You can read the whole series here.
Passion narratives in the Gospels differ from the rest of the respective content in several ways, this is one. The Passion stories of Mark, Matthew, Luke, John have a sort of built in consecutive character. And that probably represents the second epoch. It’s just natural. You must have a conspiracy, a capture/arrest, a trial, a conviction, a death. The ordering is just there, though there are some variations. Some people have argued that no such ordered narratives existed until Mark, the earliest Gospel. This seems odd and I don’t think it can possibly be true. This contrasts with the rest of the Gospel stories in several ways. There is no implied sequence for most of the them. For example, the parable of sower and seed. One Gospel has it in one place, another Gospel puts it in a different place. There isn’t anything that clues you in to where or when it was said. Jesus heals the blind man. Where was he? It doesn’t say. Sometimes there is a place name attached to an event, but one Gospel puts it when he comes into town, another puts it when he leaves town. The sequence of events is not part of the story, and it’s obvious that there are different (oral and perhaps written) traditions in play, and that the Evangelists themselves exercise freedom over the placement of traditional events.
The Passion is, as I said, different. You can’t have an execution without a trial and sentence. For that to happen, there had to be an arrest, etc. Paul hints that this kind of consecutive Passion story was available early on. In 1st Corinthians he says he got it in the tradition that Jesus was crucified, was buried, and then rose. Probably he’s talking material from the thirties, he’s writing in the fifties. And he says, that “on the night Jesus was betrayed, he took bread . . .” the basic features are being transmitted in the tradition. The sacrament (Eucharist) was instituted on the night of the betrayal/arrest (in the Synoptics). All this is well before Mark. Mark gave contours to such tradition, supplied a shape for the traditions he encountered. But he didn’t invent the Passion sequence.
The Passion stories are like the ones surrounding Jesus’ birth, they are genuine narratives, rather than vignettes like the rest of the Gospel(s).
One more point about the Passion stories: they are not even primarily focused on Jesus, at least in Mark and Matthew. More than half of the text circles around others, particularly Peter. There are several parallel dramas happening. For example, what Jesus does in Gethsemane is about a third of the scene. The rest is about the disciples. John is interested in Pilate. Half of that trial scene is all about Pilate, not Jesus. The intent may be to get the listener (reader) to be an identified participant. How would you react?

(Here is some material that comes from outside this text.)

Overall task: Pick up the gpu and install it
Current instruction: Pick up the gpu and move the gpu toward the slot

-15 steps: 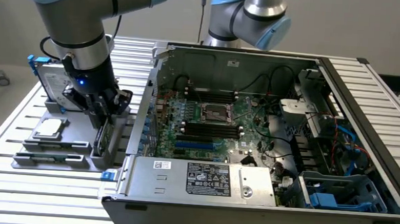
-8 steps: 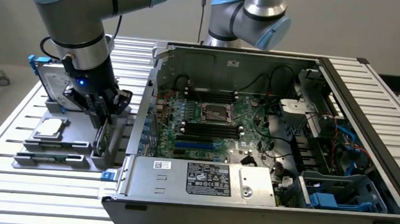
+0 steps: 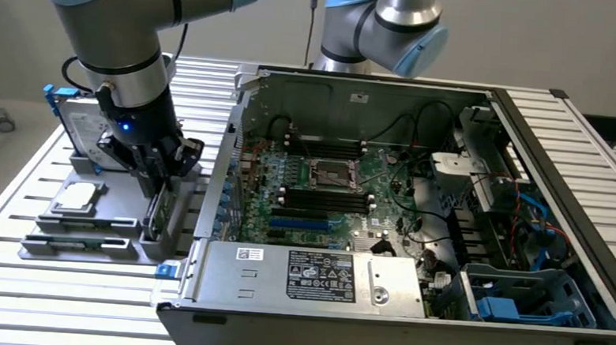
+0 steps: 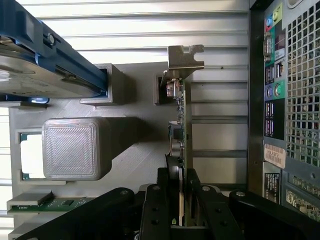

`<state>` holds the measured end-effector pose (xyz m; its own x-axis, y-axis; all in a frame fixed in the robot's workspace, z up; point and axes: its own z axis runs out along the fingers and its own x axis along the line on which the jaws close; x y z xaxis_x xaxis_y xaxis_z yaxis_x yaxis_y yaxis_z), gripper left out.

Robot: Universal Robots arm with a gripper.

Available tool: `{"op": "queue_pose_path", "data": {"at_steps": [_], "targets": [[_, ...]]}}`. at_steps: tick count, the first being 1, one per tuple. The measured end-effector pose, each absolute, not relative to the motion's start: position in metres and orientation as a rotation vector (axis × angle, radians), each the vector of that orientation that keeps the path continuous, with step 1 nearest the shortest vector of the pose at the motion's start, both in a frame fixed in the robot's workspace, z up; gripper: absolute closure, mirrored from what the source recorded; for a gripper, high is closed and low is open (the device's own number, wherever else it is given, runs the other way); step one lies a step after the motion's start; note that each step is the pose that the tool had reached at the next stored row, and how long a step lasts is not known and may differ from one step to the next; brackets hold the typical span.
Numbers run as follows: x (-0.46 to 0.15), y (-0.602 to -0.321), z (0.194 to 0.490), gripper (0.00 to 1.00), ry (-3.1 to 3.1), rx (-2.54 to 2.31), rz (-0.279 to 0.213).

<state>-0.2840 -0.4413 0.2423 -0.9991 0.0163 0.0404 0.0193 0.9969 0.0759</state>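
Card mostly covered, neighbours cropped

In the wrist view the gpu [image 4: 186, 115] stands edge-on, so its faces cannot be made out, and its near end is buried between the gripper's [image 4: 180, 175] clamped fingers [image 4: 167, 192]. The hard drive [image 4: 30, 70] is cut by the picture's edge, and a grey block [image 4: 72, 148] covers part of the processor chip [image 4: 27, 155]. In the exterior view the arm [image 3: 133, 76] hides part of the hard drive, and the print on the power supply label [image 3: 324, 276] is too small to read.
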Motion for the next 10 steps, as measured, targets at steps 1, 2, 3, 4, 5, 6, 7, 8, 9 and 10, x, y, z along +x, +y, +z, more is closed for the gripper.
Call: {"op": "queue_pose_path", "data": {"at_steps": [1, 2, 3, 4, 5, 6, 7, 8, 9, 10], "targets": [[-0.284, -0.4414, 0.2423, 0.74, -3.099, -0.028, -0.118], [-0.284, -0.4414, 0.2422, 0.74, -3.099, -0.028, -0.118], [-0.284, -0.4413, 0.2423, 0.74, -3.099, -0.028, -0.118], [-0.284, -0.4413, 0.2422, 0.74, -3.1, -0.028, -0.118], [-0.284, -0.4413, 0.2422, 0.74, -3.1, -0.027, -0.118], [-0.284, -0.4413, 0.2423, 0.74, -3.1, -0.027, -0.119], [-0.284, -0.4412, 0.2425, 0.74, -3.1, -0.027, -0.12], [-0.284, -0.4412, 0.2432, 0.74, -3.1, -0.027, -0.121], [-0.2841, -0.4412, 0.2441, 0.74, -3.1, -0.028, -0.123], [-0.2841, -0.4412, 0.2453, 0.74, -3.1, -0.028, -0.127]]}}
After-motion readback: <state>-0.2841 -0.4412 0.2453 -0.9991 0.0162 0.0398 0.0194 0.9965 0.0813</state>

Next: a sub-series on Gethsemane.
 What happened is what we experience every day with story arcs. You hear a story, maybe a bit of gossip or something. It circulates and you hear it from someone else later on. Some features or names may have changed, been added, been left out. If it gets written down by different people, or at different times, you get different versions. They have things in common, but there are differences. One might preserve certain things, another one preserves different elements. An example from the Passion, “My soul is sorrowful even unto death” (Mk. 14:34, Mt. 26:38) it’s a quote from a Psalm (Psalms 42:5-6). John has “Now is my soul troubled” in an earlier spot. They are two parts of the same Psalm verses. This suggests that the tradition(s) involved this verse very early on, but that there was a division, a crossing, at some point. The First Vision is a great example. The canonical version is crisis literature. The tradition needs a more robust anchor, and that’s a part of the internal explanation for that version.